Prompted by his more pessimistic assessment of working America, Cass lays out an ambitious agenda for government action. Among his more thoughtful proposals: rework environmental regulations so that new plants face the same regulations as old plants, giving producers greater incentives to invest in the nation’s productive capacity; emphasize technical training and apprentice programs rather than an exclusive focus on four-year colleges; and reform labor unions into cooperatives that are more like gym memberships than adversarial sidewalk picketing.

Yet the book’s exaggerated premises and misidentified causes lead inevitably to a series of wrong and heavy-handed policy prescriptions. Cass approves of the multi-billion-dollar subsidies for such foreign investment as Foxconn in Wisconsin. He wants the U.S. government to flatly forbid companies such as Tesla from setting up production in China and to forbid imports from China that contain U.S. technology (hello, $2,000 iPhones!). He wants millions of illegal low-skilled immigrants to be rounded up and deported.
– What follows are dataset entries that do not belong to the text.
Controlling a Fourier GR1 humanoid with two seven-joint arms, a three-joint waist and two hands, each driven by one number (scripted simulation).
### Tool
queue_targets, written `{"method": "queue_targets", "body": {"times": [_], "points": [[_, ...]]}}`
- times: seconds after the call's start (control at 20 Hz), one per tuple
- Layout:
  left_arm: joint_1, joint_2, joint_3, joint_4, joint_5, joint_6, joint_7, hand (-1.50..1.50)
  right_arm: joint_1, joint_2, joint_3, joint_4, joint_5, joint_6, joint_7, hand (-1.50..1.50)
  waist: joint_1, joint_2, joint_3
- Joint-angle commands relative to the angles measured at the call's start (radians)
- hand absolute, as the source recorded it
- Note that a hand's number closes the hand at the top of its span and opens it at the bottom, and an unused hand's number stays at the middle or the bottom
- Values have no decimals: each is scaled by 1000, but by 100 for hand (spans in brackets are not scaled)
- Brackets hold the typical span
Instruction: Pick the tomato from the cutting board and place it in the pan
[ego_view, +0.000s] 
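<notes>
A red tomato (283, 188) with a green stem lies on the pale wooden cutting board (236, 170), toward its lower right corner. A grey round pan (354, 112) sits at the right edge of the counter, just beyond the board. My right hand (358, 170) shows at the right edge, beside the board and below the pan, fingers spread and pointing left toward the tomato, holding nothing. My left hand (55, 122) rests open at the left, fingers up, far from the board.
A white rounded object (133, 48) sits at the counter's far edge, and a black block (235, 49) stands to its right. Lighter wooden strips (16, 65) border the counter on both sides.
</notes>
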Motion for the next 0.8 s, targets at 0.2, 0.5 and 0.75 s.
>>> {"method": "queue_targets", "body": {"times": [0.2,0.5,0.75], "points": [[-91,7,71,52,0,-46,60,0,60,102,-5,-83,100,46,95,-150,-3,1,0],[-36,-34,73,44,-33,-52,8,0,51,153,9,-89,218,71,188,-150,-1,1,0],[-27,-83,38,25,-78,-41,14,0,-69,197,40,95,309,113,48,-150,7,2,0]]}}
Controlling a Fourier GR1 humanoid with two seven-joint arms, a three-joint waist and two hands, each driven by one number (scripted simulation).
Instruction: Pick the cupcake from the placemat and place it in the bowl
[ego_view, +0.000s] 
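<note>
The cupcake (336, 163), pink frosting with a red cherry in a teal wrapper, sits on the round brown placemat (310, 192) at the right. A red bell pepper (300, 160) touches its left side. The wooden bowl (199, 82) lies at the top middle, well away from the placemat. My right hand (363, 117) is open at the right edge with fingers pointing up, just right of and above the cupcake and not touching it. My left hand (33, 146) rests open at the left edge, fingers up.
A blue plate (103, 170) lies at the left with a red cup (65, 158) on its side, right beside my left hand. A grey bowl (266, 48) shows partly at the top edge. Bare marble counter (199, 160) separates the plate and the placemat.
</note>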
The book’s most sweeping proposal is a “wage subsidy” for lower skilled Americans. The plan would pay workers a subsidy amounting to half the difference between their market wage and $15 an hour. For a worker whose productivity would only justify $9 an hour in the labor market, the subsidy would be $3 an hour, bringing the worker’s wage to $12. The worker would have a greater incentive to enter the labor force, without reducing the incentive of employers to hire the worker. Left undeveloped in the book is a funding mechanism for what is sure to be an expensive program, and no research or real-world examples are offered indicating how the plan would work.

Ultimately, the book’s emphasis on production over consumption reflects a common mistake that can easily warp public policy. Of course, production is a prerequisite of consumption, but consumption is the ultimate aim of production. Production detached from consumption is a form of servitude. If goods and services become more expensive because of restrictions on trade and competition, real wages will be reduced for tens of millions of American households. To favor the producer over the consumer is a recipe for cartels, cronyism, inefficiencies, and exploitation.

Just consider: Should the health care industry exist primarily for the benefit of the providers — the doctors, nurses, the hospital administrators — or for the patients? Should the education system exist primarily for the benefit of teachers, principals, and librarians, or for the students? Ask the same for the automobile, steel, and oil and gas industries, or the retail and restaurant sectors, and the answer should be obvious: public policy should serve the interest of the consumer. And if that is true for each sector, it is true for the whole economy.

The American system of relatively free, open, and competitive markets has delivered opportunity and higher living standards to the large majority of workers over generations. Granted, the system can be improved, and Cass puts forward some useful ideas. But it would be a mistake to fundamentally alter the policy mix of tax reform, deregulation, stable monetary policy — and expanding trade and immigration — that appear to be working for the large majority of American workers.